» Exercise aim: Beneath this line are the data; copy exactly the part of them that opens with the line containing "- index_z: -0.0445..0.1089" and closes with the line containing "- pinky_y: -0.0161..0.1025", and only that part.

» Dataset entries:

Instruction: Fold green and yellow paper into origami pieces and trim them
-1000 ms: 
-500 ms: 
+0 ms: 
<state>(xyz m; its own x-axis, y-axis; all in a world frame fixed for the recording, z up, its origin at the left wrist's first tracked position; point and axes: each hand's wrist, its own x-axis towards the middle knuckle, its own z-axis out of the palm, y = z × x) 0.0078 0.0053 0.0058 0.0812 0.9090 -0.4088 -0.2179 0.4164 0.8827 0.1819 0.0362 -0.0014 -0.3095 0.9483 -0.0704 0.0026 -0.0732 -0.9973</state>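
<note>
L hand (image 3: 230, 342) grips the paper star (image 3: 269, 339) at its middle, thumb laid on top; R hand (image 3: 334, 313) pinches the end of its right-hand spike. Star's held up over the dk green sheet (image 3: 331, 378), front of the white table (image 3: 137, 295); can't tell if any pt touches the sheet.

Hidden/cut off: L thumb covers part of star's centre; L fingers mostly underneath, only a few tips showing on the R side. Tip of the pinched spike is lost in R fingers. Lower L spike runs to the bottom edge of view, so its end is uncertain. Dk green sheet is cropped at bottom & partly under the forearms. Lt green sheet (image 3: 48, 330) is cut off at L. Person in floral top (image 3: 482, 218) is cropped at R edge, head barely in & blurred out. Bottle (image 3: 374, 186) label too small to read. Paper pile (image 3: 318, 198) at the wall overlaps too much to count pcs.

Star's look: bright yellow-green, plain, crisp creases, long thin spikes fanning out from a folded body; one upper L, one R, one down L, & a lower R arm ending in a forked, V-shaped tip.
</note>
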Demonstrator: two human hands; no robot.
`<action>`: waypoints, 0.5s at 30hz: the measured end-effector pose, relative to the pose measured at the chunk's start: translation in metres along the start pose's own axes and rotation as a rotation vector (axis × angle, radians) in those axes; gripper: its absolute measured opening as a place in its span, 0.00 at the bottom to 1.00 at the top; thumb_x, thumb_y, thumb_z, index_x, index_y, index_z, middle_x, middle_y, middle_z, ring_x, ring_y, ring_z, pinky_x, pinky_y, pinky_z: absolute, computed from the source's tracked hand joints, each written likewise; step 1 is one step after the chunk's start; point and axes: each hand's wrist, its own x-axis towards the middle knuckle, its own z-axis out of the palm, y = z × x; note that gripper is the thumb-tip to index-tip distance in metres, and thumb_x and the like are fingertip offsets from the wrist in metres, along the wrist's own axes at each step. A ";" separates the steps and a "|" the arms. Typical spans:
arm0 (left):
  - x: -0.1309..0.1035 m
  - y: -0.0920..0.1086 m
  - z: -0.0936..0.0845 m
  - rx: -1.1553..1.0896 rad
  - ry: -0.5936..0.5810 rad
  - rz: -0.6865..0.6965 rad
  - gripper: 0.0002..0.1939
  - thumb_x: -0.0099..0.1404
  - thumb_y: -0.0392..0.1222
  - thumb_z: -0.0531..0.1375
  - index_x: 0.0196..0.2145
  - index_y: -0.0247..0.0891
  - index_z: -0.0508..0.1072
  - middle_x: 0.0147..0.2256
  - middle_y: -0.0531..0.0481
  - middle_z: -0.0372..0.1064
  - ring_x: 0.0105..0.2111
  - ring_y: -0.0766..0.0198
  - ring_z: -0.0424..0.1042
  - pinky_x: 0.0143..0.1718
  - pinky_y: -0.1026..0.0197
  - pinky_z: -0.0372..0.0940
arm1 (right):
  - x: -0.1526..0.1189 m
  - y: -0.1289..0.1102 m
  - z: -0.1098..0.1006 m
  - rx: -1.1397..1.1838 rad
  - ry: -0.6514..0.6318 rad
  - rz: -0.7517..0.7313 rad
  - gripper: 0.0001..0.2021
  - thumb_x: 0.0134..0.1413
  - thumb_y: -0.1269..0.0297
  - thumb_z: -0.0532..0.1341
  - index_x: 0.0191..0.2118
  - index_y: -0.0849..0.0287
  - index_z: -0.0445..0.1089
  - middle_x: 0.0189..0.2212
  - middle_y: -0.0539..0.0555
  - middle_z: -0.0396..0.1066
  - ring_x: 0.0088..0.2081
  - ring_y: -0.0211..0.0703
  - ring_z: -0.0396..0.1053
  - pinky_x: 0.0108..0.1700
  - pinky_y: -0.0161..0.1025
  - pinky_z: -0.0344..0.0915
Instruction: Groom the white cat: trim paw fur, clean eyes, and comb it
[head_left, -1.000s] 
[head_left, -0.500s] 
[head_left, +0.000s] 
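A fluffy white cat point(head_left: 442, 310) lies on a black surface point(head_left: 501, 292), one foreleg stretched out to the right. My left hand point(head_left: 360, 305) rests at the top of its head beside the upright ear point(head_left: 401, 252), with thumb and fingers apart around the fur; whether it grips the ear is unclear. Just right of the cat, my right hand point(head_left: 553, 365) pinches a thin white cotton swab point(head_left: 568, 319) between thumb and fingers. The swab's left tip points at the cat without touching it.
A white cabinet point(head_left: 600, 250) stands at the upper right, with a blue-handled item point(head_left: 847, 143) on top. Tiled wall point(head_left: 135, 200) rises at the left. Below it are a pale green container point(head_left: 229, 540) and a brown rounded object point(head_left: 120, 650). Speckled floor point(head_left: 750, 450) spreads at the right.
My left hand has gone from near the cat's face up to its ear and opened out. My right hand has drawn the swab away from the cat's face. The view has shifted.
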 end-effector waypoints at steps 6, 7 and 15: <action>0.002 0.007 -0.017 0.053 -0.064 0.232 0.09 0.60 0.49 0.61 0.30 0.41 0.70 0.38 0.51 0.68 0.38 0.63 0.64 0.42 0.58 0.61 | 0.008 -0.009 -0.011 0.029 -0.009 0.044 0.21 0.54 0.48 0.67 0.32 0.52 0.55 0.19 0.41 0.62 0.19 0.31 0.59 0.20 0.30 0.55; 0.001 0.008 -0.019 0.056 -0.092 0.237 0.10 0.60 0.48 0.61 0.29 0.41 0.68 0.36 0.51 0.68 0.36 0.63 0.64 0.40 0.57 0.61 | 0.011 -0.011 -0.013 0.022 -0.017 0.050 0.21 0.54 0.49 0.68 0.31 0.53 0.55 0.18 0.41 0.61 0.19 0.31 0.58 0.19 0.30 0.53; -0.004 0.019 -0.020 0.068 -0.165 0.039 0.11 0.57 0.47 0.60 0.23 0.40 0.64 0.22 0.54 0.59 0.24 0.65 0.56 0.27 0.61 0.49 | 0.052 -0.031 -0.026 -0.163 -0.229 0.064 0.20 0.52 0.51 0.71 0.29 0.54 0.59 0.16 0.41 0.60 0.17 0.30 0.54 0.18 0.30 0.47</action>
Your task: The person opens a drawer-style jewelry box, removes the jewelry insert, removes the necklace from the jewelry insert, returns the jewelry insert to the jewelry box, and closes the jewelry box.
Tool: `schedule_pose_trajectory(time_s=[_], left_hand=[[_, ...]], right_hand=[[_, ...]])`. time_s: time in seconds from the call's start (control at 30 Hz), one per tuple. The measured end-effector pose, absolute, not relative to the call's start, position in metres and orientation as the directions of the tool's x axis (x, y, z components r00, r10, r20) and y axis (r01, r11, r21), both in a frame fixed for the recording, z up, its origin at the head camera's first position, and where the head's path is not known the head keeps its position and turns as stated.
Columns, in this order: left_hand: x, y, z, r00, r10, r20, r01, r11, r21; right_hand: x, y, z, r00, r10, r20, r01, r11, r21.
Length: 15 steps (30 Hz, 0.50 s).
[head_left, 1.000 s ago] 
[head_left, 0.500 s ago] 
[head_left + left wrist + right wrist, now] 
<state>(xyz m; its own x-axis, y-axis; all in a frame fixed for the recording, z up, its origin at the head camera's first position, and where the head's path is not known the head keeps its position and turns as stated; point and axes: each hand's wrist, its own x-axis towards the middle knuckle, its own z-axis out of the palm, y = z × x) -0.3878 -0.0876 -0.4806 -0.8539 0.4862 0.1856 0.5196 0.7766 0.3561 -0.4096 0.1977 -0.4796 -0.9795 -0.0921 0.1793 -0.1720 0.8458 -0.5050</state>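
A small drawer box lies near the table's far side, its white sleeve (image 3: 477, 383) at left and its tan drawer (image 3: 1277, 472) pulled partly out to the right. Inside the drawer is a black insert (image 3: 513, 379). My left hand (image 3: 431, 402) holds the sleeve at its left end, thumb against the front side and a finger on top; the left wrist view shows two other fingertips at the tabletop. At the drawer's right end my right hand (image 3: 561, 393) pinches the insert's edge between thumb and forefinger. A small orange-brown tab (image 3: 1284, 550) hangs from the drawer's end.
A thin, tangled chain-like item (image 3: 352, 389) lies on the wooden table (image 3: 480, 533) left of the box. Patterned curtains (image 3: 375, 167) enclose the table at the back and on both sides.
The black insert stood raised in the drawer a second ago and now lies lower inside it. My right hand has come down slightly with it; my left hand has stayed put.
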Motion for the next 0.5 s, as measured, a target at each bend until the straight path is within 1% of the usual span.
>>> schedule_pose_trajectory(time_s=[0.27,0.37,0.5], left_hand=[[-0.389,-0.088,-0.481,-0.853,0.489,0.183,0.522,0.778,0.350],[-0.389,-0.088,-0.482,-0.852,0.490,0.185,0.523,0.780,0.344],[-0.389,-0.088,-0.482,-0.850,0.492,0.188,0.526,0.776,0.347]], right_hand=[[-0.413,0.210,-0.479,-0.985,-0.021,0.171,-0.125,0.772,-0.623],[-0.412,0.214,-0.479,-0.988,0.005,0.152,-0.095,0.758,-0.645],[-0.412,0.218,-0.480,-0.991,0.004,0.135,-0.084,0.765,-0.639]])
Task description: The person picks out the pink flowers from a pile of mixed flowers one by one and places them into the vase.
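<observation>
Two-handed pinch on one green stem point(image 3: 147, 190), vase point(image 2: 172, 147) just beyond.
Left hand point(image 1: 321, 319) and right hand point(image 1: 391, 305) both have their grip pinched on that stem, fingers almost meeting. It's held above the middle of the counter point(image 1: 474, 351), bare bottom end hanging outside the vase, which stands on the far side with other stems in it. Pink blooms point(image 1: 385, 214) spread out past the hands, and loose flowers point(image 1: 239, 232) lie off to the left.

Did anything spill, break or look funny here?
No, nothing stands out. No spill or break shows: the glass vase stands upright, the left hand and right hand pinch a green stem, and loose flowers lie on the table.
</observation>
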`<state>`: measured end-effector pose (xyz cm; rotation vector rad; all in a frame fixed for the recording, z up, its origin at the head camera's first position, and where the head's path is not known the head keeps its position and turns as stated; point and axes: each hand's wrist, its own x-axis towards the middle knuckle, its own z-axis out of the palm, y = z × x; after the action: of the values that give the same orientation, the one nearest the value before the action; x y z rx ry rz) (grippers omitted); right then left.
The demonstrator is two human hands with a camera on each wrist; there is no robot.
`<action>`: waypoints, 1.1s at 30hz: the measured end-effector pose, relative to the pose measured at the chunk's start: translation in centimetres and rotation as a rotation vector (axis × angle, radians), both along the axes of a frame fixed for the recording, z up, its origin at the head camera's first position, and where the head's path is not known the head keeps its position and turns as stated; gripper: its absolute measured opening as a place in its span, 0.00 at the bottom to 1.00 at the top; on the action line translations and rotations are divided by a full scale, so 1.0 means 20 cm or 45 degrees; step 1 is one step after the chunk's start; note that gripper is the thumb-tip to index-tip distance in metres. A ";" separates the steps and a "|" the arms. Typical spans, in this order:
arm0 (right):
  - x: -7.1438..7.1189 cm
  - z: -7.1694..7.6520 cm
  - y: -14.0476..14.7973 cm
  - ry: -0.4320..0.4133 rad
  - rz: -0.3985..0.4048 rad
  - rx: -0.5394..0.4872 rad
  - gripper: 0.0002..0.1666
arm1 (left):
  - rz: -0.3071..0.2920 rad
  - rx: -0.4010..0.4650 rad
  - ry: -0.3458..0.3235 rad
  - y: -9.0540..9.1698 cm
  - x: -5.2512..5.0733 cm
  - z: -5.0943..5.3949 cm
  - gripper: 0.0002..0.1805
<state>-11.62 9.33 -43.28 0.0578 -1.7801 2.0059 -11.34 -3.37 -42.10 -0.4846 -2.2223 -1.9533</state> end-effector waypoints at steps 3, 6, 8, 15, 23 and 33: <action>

» Completed exercise:
  - index_z: -0.0445..0.1089
  - middle_x: 0.0189..0.2212
  - middle_y: -0.0539..0.0555
  - middle_z: -0.0396..0.1066
  - ring_x: 0.0088..0.2081
  - ring_y: -0.0211..0.0703
  - ring_z: -0.0396..0.1053
  - pinky_x: 0.0108..0.1700
  - pinky_y: -0.0161..0.1025

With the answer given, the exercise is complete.